§ **What to work on**: For the entries that follow, restate word for word the line containing "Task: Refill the", the line containing "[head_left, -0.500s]", and every line that lies between them.

§ **Information given**:
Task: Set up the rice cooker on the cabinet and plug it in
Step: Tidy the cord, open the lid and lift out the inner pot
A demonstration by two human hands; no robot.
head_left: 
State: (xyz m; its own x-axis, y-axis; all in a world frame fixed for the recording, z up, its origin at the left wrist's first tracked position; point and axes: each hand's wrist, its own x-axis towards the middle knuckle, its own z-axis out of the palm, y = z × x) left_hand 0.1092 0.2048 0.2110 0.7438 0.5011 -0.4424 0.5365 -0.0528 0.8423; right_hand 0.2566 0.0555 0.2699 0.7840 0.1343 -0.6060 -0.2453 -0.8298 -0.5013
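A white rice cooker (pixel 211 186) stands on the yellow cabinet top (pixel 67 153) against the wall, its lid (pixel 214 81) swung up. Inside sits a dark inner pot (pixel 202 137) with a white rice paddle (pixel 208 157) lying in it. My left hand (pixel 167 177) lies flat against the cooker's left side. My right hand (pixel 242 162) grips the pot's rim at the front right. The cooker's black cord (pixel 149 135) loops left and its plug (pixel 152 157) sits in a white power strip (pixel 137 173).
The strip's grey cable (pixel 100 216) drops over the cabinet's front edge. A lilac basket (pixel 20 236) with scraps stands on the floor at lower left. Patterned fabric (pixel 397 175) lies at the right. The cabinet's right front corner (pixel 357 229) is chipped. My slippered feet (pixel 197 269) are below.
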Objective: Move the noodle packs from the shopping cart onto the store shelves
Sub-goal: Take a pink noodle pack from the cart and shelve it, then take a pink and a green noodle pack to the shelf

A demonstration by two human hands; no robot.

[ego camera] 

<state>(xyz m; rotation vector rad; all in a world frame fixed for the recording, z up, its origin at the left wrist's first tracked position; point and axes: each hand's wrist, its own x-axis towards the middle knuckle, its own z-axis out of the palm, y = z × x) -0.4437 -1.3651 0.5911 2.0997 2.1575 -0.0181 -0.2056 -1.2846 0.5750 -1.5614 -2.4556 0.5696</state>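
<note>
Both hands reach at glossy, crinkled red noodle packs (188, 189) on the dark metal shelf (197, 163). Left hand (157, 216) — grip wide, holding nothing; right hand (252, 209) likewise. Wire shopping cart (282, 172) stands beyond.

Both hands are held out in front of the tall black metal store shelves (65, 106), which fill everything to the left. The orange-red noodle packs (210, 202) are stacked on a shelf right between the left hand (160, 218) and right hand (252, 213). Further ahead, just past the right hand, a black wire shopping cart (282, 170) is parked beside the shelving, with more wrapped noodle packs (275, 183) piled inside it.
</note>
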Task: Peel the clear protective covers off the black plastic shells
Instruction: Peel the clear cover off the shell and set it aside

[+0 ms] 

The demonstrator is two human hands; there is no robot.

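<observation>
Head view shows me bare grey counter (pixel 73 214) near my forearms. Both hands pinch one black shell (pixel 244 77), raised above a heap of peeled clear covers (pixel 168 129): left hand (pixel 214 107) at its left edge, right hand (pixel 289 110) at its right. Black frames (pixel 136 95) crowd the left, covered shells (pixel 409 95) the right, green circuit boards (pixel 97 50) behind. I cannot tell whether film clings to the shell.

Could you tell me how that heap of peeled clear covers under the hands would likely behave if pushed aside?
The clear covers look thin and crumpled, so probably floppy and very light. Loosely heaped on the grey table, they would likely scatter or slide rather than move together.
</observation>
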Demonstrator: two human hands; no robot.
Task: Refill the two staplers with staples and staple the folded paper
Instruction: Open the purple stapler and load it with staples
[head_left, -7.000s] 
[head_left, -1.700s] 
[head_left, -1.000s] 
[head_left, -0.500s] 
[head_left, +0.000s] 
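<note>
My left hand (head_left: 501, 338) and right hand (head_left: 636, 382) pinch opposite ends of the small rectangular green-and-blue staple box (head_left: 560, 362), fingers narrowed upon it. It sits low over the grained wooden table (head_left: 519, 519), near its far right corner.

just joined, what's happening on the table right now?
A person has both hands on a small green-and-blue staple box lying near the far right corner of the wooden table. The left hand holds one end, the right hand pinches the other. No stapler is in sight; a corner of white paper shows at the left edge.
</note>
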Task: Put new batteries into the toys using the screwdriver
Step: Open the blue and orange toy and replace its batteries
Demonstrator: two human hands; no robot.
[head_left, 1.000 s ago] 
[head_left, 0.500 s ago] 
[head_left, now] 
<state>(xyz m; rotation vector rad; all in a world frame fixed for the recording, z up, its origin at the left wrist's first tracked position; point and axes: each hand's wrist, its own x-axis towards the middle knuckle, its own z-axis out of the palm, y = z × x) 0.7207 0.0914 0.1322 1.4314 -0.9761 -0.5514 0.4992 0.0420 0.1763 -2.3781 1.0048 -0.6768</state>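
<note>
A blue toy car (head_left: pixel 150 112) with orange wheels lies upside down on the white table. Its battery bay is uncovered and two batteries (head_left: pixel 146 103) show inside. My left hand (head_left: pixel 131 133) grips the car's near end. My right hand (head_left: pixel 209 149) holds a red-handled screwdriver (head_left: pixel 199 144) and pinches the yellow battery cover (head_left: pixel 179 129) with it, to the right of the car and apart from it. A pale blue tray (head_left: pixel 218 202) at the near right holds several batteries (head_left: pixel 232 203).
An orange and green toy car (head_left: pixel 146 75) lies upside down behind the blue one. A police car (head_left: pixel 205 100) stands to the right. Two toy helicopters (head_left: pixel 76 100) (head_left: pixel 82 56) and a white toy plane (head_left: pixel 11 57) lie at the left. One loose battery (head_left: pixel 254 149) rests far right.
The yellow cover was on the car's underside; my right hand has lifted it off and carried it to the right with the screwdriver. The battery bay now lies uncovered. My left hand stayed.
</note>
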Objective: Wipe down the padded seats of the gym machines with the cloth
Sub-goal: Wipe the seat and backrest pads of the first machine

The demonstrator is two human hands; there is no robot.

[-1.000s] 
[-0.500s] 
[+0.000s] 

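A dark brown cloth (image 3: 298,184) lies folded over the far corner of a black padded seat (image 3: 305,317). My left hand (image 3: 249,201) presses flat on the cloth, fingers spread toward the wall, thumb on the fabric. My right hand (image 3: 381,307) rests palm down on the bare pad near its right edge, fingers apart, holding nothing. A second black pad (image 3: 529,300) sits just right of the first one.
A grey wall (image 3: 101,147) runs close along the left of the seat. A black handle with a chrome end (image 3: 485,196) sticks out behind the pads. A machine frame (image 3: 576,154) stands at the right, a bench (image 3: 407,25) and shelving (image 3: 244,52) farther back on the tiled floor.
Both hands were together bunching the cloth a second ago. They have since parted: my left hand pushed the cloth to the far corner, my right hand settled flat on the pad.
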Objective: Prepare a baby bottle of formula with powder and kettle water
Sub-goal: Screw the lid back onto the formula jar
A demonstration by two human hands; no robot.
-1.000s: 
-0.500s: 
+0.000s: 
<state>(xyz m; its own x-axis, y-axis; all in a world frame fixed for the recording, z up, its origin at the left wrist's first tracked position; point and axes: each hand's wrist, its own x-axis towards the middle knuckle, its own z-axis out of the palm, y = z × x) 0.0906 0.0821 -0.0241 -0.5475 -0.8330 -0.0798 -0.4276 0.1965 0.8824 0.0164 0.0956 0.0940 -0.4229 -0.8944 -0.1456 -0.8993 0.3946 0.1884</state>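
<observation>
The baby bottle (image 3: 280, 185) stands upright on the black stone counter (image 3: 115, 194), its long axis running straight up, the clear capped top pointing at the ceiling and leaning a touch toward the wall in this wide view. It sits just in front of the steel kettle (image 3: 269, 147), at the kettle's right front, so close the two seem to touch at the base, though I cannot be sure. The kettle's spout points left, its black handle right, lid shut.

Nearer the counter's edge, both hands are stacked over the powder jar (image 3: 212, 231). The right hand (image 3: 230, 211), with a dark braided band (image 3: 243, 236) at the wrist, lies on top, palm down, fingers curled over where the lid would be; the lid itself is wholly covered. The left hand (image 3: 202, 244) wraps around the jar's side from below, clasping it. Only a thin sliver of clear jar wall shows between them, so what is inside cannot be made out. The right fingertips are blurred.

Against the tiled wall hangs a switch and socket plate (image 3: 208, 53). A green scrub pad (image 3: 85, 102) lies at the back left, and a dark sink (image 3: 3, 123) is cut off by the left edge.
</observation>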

§ **Solution to this task**:
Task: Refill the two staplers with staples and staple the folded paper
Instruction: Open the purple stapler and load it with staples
[head_left, -7.000s] 
[head_left, -1.700s] 
[head_left, -1.000s] 
[head_left, -0.500s] 

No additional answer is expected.